Report only the number of lines in the entries below that hold the word "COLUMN".

#### DATASET CONTENT

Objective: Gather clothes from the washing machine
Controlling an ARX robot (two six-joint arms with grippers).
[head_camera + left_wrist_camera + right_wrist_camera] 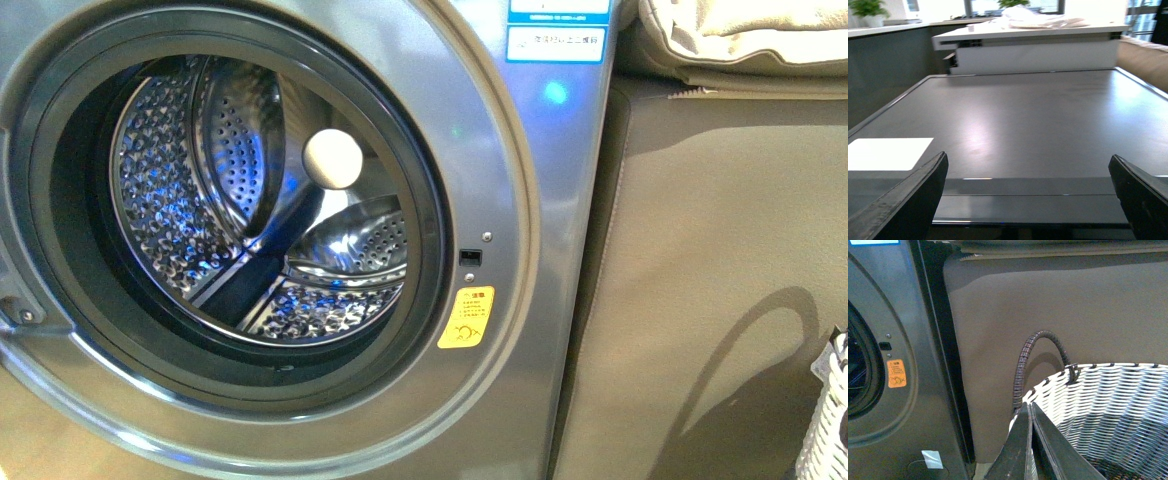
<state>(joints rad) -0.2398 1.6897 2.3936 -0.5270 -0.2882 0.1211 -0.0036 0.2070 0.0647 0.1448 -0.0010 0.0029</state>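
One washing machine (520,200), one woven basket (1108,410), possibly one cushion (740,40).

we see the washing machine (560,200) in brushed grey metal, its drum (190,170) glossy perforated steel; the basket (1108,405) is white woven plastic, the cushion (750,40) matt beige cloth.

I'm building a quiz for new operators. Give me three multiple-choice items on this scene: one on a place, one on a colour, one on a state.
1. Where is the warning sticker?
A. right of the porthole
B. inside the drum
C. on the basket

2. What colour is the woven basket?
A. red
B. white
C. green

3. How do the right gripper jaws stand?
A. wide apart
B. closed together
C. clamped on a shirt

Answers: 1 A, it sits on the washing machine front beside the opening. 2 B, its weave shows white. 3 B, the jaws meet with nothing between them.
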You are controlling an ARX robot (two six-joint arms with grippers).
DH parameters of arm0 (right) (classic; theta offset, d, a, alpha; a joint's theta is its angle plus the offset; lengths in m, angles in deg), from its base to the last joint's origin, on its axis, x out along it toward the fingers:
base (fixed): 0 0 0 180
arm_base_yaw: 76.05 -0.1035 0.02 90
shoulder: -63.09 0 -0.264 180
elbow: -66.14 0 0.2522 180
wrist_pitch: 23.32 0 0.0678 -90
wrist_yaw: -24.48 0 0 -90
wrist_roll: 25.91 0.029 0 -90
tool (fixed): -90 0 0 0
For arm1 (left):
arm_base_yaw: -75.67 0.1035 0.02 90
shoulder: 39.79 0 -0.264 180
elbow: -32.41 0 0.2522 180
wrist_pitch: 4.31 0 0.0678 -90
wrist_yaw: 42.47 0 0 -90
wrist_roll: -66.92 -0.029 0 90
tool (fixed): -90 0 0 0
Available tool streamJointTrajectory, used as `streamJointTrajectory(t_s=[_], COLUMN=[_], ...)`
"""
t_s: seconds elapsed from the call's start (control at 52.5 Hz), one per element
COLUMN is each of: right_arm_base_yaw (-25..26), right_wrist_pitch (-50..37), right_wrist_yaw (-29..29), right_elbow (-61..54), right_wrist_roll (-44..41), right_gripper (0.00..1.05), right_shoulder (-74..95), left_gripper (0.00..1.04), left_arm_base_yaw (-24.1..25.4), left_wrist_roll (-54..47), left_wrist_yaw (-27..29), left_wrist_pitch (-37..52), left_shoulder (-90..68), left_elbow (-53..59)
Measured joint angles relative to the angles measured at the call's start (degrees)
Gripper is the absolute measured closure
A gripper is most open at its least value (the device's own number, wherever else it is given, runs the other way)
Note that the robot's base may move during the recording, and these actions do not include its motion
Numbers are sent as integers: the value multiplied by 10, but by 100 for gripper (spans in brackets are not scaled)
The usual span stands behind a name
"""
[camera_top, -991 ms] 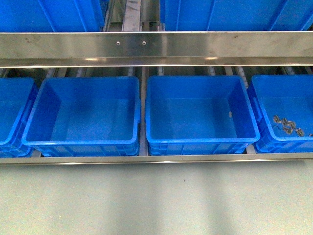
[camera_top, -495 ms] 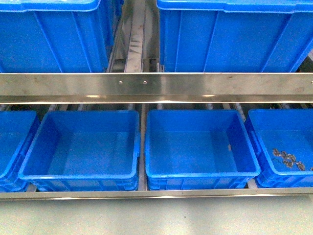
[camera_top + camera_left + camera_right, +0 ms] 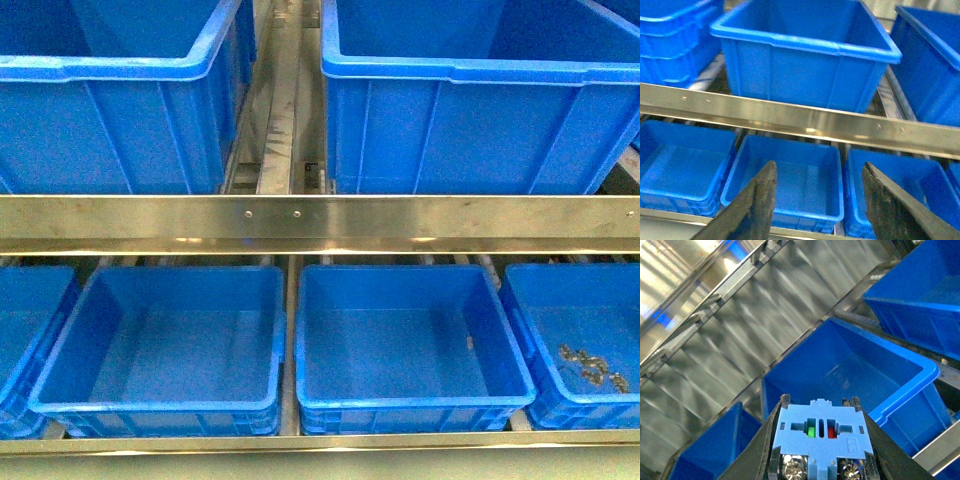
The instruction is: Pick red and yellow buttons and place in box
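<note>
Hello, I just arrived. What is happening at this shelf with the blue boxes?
A two-armed robot is working at a metal rack of blue bins. Its right claw is shut on a pale blue button module with green and red indicators, held above a blue bin. The left claw is open and holds nothing, above the lower row. In the front view the middle lower bins look nearly bare; the rightmost bin holds small metal parts.

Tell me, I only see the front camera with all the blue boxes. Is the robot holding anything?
Observer: Yes. The right gripper is shut on a pale blue button block.
Child: Does it have colours?
Observer: It shows a green mark and a red mark side by side.
Child: What about the other hand?
Observer: The left gripper is open and empty, above a blue bin.
</note>
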Motion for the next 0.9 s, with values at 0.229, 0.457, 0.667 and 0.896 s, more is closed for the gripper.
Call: streamJointTrajectory(t_s=[0.229,0.457,0.667,0.896], right_arm_base_yaw=[9,10,2,-3], right_wrist_pitch=[16,23,18,-2], right_wrist_yaw=[11,11,13,12], right_elbow=[-23,-35,-45,-54], right_wrist_roll=[-20,-27,-50,-92], right_gripper=[79,79,79,79], right_shoulder=[-41,-54,-54,-54], left_gripper=[103,80,42,7], left_arm_base_yaw=[-6,-6,-6,-6], left_wrist_roll=[-30,-32,-33,-35], left_wrist_yaw=[12,13,13,13], left_wrist_pitch=[5,5,5,5], left_shoulder=[5,5,5,5], left_elbow=[1,1,1,1])
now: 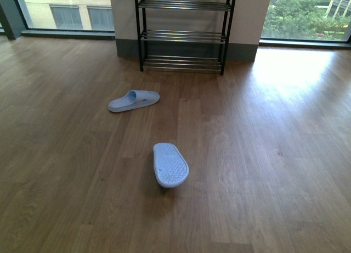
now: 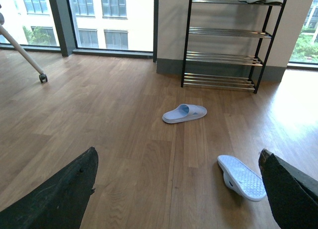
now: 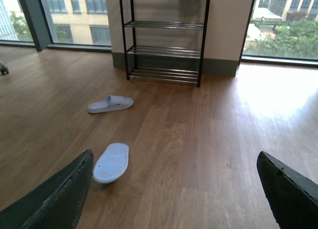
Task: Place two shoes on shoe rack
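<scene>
Wooden floor (image 1: 274,154), upturned slipper (image 1: 170,165) nearest spread fingers (image 2: 54,199), upright slipper (image 1: 133,100) beyond

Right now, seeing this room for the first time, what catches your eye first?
Two pale blue slides lie on the wooden floor: the upright slide nearer the shoe rack, the overturned slide, dotted sole up, closer in. The black rack stands against the far wall.

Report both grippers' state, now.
Left gripper: open wide, holding nothing.
Right gripper: open wide, holding nothing.
</scene>
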Motion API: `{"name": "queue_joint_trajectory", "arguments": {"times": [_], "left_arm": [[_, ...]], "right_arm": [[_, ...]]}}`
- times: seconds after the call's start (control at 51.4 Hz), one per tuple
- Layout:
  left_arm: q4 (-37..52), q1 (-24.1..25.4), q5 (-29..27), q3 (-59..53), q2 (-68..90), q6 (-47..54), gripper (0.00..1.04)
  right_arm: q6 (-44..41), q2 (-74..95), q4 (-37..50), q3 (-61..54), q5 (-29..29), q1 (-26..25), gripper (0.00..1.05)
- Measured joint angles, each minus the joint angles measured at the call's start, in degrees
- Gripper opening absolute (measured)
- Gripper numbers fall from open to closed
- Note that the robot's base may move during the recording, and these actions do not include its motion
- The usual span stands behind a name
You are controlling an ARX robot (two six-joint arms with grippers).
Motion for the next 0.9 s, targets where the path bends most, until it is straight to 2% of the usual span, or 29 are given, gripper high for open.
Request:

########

__RESPONSE TO THIS TASK__:
2